Where did I park that cash cow?

Taiwan's PC makers like Acer and Asus are seeing their industry collapse and there's no clear replacement.

Beancounters at Gartner have added up the numbers, and divided by their shoe size and worked out that in 2015's second quarter, global PC shipments fell 9.5 percent year-on-year to 68.4 million units – sharpest fall in almost two years. Gartner forecasts PC shipments will fall 4.4 percent overall in 2015.

Helen Chiang, associate director of research firm IDC's Taiwan office said the decline was more severe than expected.

But these falling sales are hitting the bottom lines of Taiwanese PC makers hard. Acer reported net losses in 2011, 2012 and 2013 before returning to a slim profitability in 2014.

Now it seems to be in trouble again. Asus is doing better. In the second quarter, its PC shipments fell to 4.3 million units from 4.7 million units the previous year, an annual contraction of 7.7 percent, IDC said.

Asus reported a net profit in the quarter ending June of $145 million, a decrease of four percent year-on-year. Its $3.06 billion rose four percent from a year earlier.

Tracy Tsai, a research director at Gartner in Taipei told Cnet  that declining shipments do not spell the demise of the PC, because that has to stop because there is no alternative to the PC.

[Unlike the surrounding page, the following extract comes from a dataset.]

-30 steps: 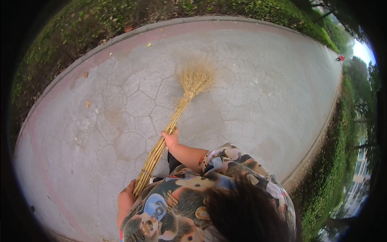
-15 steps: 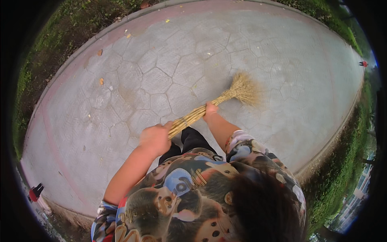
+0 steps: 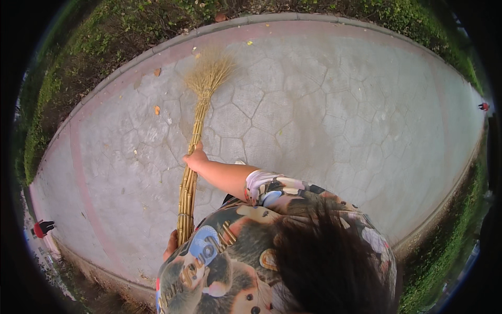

In the future, the PC market will be flat and "very replacement driven," she added.

Asus has shifted its focus to mobile devices and accelerating shipments of its low-priced ZenFone range to emerging markets. Asus reckons that its mobile-devices revenue will surpass its core PC business in 2018.

But the handset market is increasingly saturated, Asus is also targeting the connected devices market.

Asus has given its business units "plenty of space to develop cloud services and Internet of Things sort of plans. Meanwhile Acer is trying to reinvent itself as an enterprise software and cloud services provider. In June, Acer announced it would invest $4 million to build a cloud-computing centre in China's massive southwestern municipality of Chongqing, where it has manufactured notebook computers since 2011.

But as a cunning plan it is tricky. Acer is not known for its enterprise solutions and Asus' focus on smartphones may not be sustainable.

Chiang said all of Taiwan's vendors in the post-PC era are in trouble. "It's no problem for them to produce any kind of hardware," she said. "But they still don't have a good understanding of vertical integration and the end user. You need to understand those things to create successful IoT applications.